(Assignment):
Retype, please, the listing from its opening line through the line that contains "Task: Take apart", both included, without the pictures.

(Dataset content):
# # # # #

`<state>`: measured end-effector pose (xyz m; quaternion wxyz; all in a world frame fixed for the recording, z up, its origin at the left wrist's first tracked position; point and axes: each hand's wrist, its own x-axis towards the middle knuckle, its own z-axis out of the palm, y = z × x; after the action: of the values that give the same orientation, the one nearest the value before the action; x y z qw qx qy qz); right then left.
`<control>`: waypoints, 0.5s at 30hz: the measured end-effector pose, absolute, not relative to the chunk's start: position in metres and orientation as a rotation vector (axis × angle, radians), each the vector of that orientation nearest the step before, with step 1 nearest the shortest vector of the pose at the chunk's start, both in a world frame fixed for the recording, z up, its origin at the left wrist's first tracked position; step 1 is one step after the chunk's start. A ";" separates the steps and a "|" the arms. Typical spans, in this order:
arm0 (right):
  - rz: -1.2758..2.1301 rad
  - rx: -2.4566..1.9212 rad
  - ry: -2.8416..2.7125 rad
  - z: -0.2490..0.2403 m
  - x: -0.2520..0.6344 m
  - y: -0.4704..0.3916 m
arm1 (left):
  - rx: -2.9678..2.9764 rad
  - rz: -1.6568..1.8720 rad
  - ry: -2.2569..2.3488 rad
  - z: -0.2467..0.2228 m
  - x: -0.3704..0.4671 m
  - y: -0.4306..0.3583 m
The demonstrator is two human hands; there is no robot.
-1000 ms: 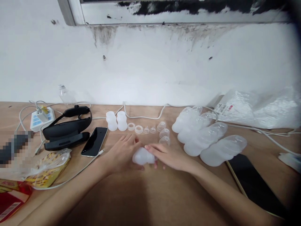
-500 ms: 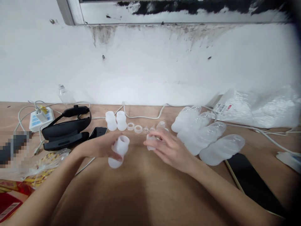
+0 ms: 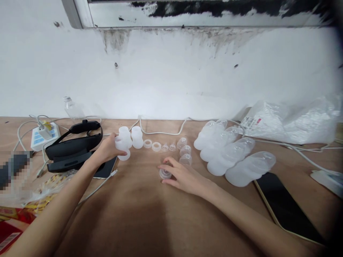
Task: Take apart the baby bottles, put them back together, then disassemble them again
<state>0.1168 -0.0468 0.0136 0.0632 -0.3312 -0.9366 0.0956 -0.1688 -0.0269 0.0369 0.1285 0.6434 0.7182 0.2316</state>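
My left hand [image 3: 109, 148] is closed around a frosted white baby bottle [image 3: 124, 154], just in front of two similar bottles [image 3: 137, 137] standing upright. My right hand [image 3: 182, 175] has its fingers curled round a clear domed cap [image 3: 164, 174] low over the table or on it; I cannot tell which. Beyond it, two white rings [image 3: 156, 146] and two small clear nipples [image 3: 172, 146] lie in a row. Three clear domed caps [image 3: 185, 159] line up toward me at the row's right end.
Several capped bottles [image 3: 238, 157] lie on their sides at the right. Behind them is a plastic bag [image 3: 270, 119], and a large phone [image 3: 289, 207] lies nearer. A black headset [image 3: 75, 142], a smaller phone [image 3: 107, 167], a cable and a power strip [image 3: 44, 137] occupy the left.
My left hand has moved left and away from me with the bottle, toward the two standing ones. My right hand has come slightly nearer and left with the cap, uncovering the line of caps.
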 end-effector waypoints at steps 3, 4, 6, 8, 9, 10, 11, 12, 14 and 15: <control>0.315 -1.003 -2.805 0.016 0.115 -0.048 | 1.964 0.618 2.126 0.038 -0.169 -0.028; 0.327 -1.002 -2.797 0.017 0.115 -0.049 | 1.995 0.604 2.133 0.039 -0.170 -0.029; 0.357 -1.000 -2.787 0.017 0.114 -0.049 | 2.051 0.574 2.143 0.039 -0.169 -0.029; 0.376 -1.005 -2.774 0.017 0.114 -0.048 | 2.090 0.539 2.150 0.038 -0.167 -0.031; 0.380 -1.005 -2.767 0.017 0.114 -0.048 | 2.107 0.524 2.151 0.038 -0.166 -0.032; 0.383 -1.003 -2.762 0.017 0.114 -0.048 | 2.119 0.511 2.152 0.039 -0.165 -0.034; 0.384 -0.999 -2.758 0.017 0.114 -0.048 | 2.128 0.499 2.153 0.041 -0.163 -0.036; 0.381 -0.998 -2.755 0.017 0.114 -0.047 | 2.127 0.491 2.161 0.043 -0.161 -0.038; 0.377 -1.013 -2.746 0.015 0.114 -0.047 | 2.129 0.485 2.222 0.051 -0.154 -0.045; 0.381 -1.026 -2.732 0.014 0.113 -0.046 | 2.150 0.503 2.264 0.057 -0.149 -0.049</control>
<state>0.1133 -0.0463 0.0143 0.0992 -0.3469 -0.9237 0.1289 -0.1491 -0.0487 0.0567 -0.0104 0.6798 0.7159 0.1591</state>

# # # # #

(Solution for this problem):
`<state>`: measured end-effector pose (xyz m; quaternion wxyz; all in a world frame fixed for the recording, z up, its origin at the left wrist's first tracked position; point and axes: each hand's wrist, its own x-axis towards the middle knuckle, its own z-axis out of the palm, y = z × x; after the action: of the values that give the same orientation, the one nearest the value before the action; x y z qw qx qy qz); right then left.
`<control>`: waypoints, 0.5s at 30hz: the measured end-effector pose, absolute, not relative to the chunk's start: position in metres and orientation as a rotation vector (axis × angle, radians), each the vector of that orientation nearest the step before, with step 1 nearest the shortest vector of the pose at the chunk's start, both in a world frame fixed for the recording, z up, its origin at the left wrist's first tracked position; step 1 is one step after the chunk's start. A ";" separates the steps and a "|" the arms. Typical spans, in this order:
arm0 (right):
  - rz: -1.2758..2.1301 rad
  - rx: -2.4566..1.9212 rad
  - ry: -2.8416..2.7125 rad
  - z: -0.2490..0.2403 m
  - x: -0.2520..0.6344 m
  - y: -0.4704..0.3916 m
arm1 (left):
  - rx: -2.9678..2.9764 rad
  - rz: -1.6568..1.8720 rad
  - ry: -2.2569..2.3488 rad
  - z: -0.2467..0.2228 m
  - x: -0.3704..0.4671 m
  - y: -0.4306..0.3583 m
The demonstrator is two human hands; there is no robot.
-1000 ms: 
-500 ms: 
+0 ms: 
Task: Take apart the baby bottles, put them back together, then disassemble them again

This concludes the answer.